• **Exercise objective**
In the entries below, repeat only the lines between those holding "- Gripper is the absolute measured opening" and "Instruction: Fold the", inclusive. Leave pictures out.

• **Data for processing**
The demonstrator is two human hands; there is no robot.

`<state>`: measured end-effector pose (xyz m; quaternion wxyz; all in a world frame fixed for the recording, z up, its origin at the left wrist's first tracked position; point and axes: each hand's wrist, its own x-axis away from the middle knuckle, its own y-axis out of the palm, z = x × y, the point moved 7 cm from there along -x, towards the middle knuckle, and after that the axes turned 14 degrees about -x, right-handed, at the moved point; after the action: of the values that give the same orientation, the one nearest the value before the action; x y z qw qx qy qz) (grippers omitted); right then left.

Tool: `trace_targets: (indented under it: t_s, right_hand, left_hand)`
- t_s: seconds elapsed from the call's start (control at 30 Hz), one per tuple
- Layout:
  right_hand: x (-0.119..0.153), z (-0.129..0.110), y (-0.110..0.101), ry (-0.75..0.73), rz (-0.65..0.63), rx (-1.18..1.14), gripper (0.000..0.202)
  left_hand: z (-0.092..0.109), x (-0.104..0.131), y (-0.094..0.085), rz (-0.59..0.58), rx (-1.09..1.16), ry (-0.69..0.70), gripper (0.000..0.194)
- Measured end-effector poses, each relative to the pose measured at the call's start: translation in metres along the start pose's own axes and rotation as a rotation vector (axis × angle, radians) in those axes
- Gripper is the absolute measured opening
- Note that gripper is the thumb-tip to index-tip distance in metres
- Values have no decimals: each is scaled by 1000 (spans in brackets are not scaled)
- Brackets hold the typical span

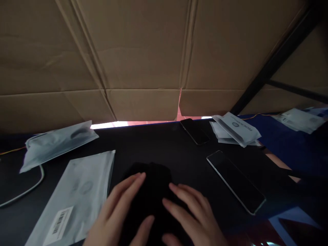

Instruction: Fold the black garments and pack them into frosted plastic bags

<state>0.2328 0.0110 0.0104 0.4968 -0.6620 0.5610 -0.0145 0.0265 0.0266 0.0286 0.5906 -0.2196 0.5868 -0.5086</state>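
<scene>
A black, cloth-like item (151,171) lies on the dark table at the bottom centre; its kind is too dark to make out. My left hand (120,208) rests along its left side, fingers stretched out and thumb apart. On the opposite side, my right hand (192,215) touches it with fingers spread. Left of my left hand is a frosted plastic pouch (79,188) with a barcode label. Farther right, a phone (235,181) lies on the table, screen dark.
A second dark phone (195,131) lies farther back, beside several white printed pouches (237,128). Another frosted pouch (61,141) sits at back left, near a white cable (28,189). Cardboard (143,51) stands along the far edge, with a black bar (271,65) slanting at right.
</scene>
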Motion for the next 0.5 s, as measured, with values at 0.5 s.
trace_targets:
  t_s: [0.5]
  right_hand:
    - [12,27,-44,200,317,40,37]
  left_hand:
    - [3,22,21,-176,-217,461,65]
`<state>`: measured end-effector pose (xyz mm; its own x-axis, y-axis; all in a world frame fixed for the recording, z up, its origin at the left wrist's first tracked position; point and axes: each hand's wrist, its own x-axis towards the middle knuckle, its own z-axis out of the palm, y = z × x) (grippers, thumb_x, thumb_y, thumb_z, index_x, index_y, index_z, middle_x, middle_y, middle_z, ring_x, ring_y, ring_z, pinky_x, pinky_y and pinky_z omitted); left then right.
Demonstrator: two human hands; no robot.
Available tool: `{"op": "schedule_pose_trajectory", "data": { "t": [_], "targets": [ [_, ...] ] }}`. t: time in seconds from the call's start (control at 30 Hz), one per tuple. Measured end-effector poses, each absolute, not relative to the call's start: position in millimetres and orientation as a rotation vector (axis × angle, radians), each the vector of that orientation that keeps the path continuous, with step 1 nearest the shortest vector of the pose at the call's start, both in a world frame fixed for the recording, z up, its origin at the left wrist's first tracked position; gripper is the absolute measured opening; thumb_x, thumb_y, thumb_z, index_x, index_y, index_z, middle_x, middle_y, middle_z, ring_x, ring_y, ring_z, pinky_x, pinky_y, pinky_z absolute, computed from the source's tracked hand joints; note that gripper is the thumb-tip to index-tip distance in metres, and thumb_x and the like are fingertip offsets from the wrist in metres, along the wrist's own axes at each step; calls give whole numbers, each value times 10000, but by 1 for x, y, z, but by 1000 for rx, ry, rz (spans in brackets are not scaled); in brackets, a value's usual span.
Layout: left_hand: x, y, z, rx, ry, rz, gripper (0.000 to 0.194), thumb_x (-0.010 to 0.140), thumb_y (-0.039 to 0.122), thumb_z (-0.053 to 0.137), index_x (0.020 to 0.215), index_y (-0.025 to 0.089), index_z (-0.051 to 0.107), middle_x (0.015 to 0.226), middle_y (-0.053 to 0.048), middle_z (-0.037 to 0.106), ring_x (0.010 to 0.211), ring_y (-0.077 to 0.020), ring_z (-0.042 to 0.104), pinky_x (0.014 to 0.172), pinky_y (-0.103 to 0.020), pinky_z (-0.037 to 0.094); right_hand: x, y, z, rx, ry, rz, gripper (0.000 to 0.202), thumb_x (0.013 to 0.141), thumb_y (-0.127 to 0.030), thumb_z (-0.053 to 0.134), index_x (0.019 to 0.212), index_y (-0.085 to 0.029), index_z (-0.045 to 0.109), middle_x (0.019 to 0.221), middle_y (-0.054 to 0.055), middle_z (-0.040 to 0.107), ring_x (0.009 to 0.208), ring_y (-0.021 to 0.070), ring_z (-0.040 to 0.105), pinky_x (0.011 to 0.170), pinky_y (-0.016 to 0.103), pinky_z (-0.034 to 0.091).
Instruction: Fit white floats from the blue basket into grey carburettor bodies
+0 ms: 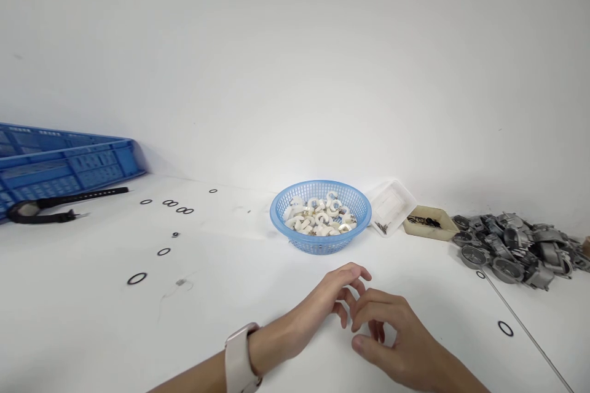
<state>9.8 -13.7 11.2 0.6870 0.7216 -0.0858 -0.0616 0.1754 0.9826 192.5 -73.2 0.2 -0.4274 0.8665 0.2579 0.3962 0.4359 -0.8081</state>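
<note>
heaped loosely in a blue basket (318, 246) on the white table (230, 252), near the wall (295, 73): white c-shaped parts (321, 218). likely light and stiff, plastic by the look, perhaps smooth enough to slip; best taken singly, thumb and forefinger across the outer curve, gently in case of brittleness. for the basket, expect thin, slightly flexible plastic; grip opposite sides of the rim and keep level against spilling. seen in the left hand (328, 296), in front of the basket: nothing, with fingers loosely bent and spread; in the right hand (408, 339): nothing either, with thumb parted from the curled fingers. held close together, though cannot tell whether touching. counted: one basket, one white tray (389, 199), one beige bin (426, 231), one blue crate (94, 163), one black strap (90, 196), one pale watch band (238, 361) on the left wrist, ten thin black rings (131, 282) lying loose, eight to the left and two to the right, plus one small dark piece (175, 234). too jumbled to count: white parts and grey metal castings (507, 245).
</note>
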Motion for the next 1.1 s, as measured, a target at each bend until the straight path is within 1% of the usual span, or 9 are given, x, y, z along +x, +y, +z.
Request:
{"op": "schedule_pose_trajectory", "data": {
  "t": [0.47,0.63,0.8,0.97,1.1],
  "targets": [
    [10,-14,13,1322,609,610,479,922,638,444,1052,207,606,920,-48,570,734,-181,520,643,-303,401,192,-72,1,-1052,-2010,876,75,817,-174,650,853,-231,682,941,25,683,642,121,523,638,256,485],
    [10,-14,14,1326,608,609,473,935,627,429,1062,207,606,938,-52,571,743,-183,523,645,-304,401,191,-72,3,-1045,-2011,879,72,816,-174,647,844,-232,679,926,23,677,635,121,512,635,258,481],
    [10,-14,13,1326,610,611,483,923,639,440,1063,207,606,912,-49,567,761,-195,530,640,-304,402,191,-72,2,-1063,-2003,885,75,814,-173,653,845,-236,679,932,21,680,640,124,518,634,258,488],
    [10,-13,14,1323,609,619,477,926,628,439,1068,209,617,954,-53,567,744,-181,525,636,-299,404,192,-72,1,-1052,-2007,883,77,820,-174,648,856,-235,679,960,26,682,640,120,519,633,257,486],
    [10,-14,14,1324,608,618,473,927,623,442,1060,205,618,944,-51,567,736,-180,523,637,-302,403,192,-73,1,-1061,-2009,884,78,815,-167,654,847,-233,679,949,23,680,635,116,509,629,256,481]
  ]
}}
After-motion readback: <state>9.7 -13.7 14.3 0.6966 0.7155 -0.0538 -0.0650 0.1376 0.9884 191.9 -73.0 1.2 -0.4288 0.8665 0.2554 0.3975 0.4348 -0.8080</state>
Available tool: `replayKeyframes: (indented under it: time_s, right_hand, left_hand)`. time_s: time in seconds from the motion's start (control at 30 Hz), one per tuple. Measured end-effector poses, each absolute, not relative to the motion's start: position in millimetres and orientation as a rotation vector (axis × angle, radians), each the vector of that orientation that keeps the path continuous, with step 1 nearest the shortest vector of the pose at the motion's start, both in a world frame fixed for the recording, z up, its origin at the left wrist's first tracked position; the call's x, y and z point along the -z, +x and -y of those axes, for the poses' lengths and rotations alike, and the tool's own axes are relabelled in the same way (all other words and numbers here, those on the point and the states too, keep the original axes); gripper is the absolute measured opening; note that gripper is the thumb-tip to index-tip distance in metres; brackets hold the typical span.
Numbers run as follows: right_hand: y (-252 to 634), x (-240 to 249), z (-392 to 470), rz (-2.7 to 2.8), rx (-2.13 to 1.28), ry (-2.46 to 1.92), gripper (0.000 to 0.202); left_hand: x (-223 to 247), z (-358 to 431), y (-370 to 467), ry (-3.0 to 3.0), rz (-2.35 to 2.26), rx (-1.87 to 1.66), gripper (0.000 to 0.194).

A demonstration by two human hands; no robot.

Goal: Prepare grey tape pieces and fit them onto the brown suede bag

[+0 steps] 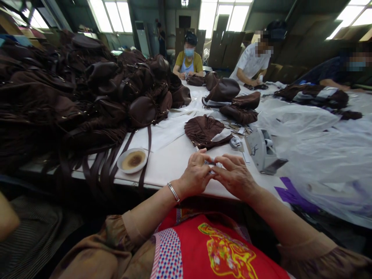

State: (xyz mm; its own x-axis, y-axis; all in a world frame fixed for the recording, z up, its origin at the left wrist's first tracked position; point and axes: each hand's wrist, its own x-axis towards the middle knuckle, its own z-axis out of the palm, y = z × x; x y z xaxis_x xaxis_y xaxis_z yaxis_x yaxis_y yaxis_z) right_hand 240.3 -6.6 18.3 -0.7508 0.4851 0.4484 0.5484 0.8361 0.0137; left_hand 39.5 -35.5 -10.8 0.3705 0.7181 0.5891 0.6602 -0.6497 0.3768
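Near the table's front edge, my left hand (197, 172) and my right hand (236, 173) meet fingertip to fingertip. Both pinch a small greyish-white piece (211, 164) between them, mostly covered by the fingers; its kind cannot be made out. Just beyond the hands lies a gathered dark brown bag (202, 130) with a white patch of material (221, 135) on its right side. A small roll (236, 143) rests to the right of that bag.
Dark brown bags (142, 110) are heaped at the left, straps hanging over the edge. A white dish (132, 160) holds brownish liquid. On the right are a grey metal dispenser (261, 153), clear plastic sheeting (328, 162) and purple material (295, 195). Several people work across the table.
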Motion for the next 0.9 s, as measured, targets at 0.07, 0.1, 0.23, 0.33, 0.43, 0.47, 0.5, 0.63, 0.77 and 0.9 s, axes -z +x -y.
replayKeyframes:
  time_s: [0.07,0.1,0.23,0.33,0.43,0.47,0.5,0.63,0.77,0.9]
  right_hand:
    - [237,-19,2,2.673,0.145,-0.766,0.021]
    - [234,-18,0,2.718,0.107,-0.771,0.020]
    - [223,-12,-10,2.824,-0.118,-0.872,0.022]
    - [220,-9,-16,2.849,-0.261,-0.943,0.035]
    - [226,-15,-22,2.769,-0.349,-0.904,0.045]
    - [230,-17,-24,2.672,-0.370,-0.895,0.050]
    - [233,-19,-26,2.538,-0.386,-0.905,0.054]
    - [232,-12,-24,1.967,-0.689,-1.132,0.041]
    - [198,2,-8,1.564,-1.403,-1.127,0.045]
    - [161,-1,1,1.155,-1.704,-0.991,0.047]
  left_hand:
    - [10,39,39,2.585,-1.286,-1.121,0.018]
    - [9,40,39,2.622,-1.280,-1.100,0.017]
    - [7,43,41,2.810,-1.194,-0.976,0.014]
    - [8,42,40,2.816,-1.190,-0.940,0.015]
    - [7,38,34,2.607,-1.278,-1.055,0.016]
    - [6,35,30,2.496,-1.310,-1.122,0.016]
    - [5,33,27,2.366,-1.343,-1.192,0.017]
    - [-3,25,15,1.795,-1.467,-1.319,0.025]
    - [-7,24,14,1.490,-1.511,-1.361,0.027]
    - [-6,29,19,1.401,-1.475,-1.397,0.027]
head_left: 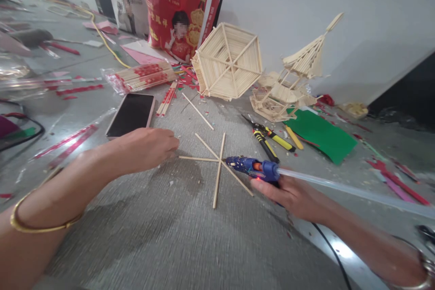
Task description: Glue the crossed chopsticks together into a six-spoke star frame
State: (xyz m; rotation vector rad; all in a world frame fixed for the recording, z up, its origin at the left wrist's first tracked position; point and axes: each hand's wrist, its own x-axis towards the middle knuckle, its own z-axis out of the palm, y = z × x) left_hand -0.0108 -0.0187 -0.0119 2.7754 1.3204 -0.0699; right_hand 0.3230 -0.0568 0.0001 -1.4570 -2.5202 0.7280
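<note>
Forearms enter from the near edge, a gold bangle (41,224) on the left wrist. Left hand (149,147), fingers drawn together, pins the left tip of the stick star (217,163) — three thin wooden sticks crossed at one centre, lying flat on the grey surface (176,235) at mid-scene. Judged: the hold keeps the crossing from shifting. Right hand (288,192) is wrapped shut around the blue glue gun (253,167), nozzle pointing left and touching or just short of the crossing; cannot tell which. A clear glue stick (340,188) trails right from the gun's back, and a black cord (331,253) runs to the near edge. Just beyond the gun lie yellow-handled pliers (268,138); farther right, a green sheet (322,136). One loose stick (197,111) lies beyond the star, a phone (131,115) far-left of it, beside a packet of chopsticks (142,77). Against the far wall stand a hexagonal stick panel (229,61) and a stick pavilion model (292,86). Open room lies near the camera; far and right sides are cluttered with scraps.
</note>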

• **Your response**
- Gripper is the absolute measured opening
- Note that gripper is the thumb-tip to index-tip distance in metres
- Values have no decimals: each is scaled by 1000 (spans in brackets are not scaled)
- Brackets hold the typical span


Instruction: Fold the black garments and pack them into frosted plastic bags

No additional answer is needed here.